*Your objective:* Give back the entire listing exactly as it was provided.

#### Information provided

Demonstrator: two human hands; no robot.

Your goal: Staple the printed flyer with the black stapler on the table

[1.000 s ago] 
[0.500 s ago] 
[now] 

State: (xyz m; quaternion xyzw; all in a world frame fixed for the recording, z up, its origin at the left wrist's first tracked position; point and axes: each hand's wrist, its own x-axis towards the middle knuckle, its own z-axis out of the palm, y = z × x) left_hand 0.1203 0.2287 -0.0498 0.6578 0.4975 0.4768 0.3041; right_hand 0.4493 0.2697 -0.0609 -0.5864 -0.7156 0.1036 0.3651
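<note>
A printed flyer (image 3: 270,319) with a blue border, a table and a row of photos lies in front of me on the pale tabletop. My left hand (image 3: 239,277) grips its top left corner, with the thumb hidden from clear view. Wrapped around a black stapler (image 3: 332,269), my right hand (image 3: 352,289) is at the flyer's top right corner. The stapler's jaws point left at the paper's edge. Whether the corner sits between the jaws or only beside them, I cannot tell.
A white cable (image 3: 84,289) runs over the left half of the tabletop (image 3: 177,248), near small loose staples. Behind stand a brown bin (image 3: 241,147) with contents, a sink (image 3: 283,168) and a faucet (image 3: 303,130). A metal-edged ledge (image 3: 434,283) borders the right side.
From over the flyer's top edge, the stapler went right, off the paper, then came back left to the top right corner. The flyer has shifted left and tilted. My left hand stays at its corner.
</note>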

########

*Output:*
Demonstrator: two human hands; no robot.

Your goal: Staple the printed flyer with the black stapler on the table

[1.000 s ago] 
[0.500 s ago] 
[now] 

State: (xyz m; quaternion xyzw; all in a world frame fixed for the recording, z up, its origin at the left wrist's first tracked position; point and axes: each hand's wrist, its own x-axis towards the middle knuckle, its own z-axis out of the palm, y = z × x) left_hand 0.1203 0.2287 -0.0498 0.6578 0.4975 0.4768 0.3041; right_hand 0.4493 0.2697 -0.0609 -0.5864 -0.7156 0.1036 0.3651
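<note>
A printed flyer (image 3: 270,319) with a blue border, a table and a row of photos lies in front of me on the pale tabletop. My left hand (image 3: 239,277) grips its top left corner, with the thumb hidden from clear view. Wrapped around a black stapler (image 3: 332,269), my right hand (image 3: 352,289) is at the flyer's top right corner. The stapler's jaws point left at the paper's edge. Whether the corner sits between the jaws or only beside them, I cannot tell.
A white cable (image 3: 84,289) runs over the left half of the tabletop (image 3: 177,248), near small loose staples. Behind stand a brown bin (image 3: 241,147) with contents, a sink (image 3: 283,168) and a faucet (image 3: 303,130). A metal-edged ledge (image 3: 434,283) borders the right side.
From over the flyer's top edge, the stapler went right, off the paper, then came back left to the top right corner. The flyer has shifted left and tilted. My left hand stays at its corner.
</note>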

This exercise has now been completed.